WHAT IS NEEDED: Set the listing down exactly; no pictures.
▬▬▬▬▬▬▬▬▬▬
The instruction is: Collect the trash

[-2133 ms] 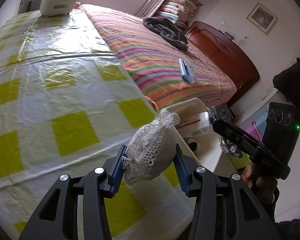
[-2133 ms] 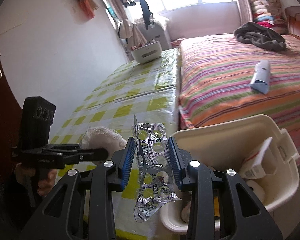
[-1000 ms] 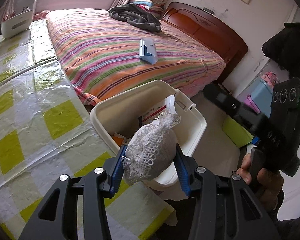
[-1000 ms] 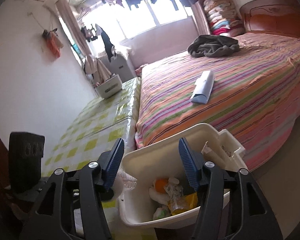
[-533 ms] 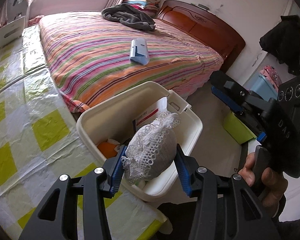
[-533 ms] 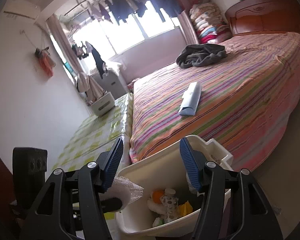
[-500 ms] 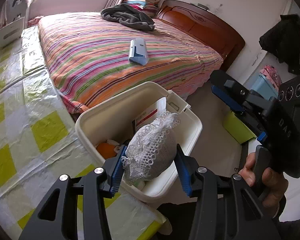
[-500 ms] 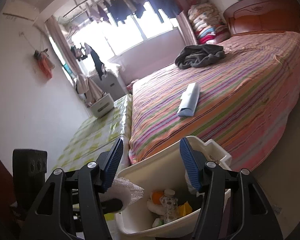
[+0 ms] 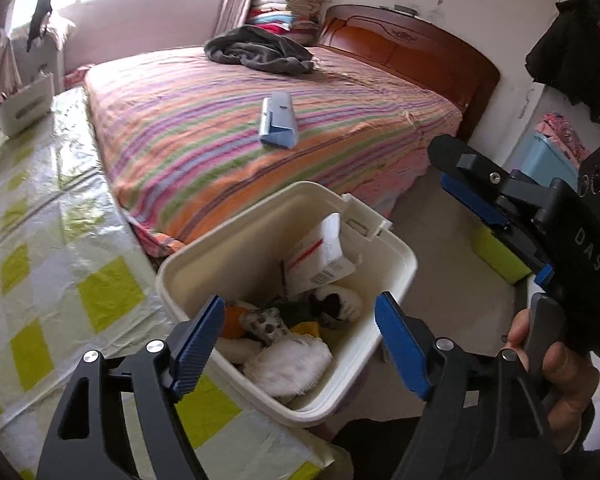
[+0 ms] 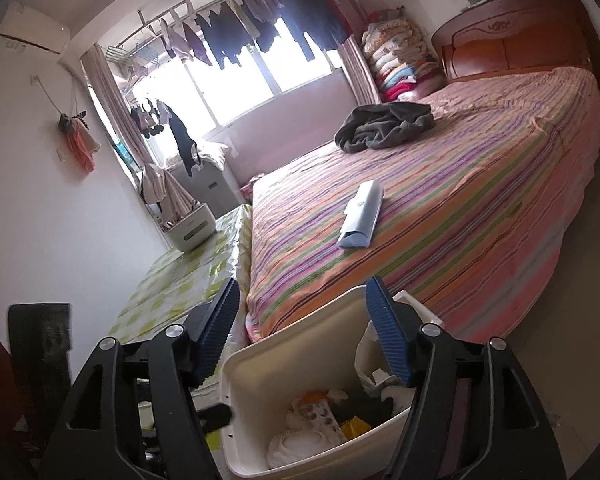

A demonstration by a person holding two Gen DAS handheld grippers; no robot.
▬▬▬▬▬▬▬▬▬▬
WRITTEN SOLUTION:
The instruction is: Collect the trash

[-2133 ms] 
[-2133 ms] 
[-1000 ms] 
[-1000 ms] 
[-533 ms] 
[-533 ms] 
[-500 ms] 
[-500 ms] 
[+0 ms] 
[+0 ms] 

A demonstration by a person holding two Gen DAS handheld grippers; no robot.

This answer requires nothing else.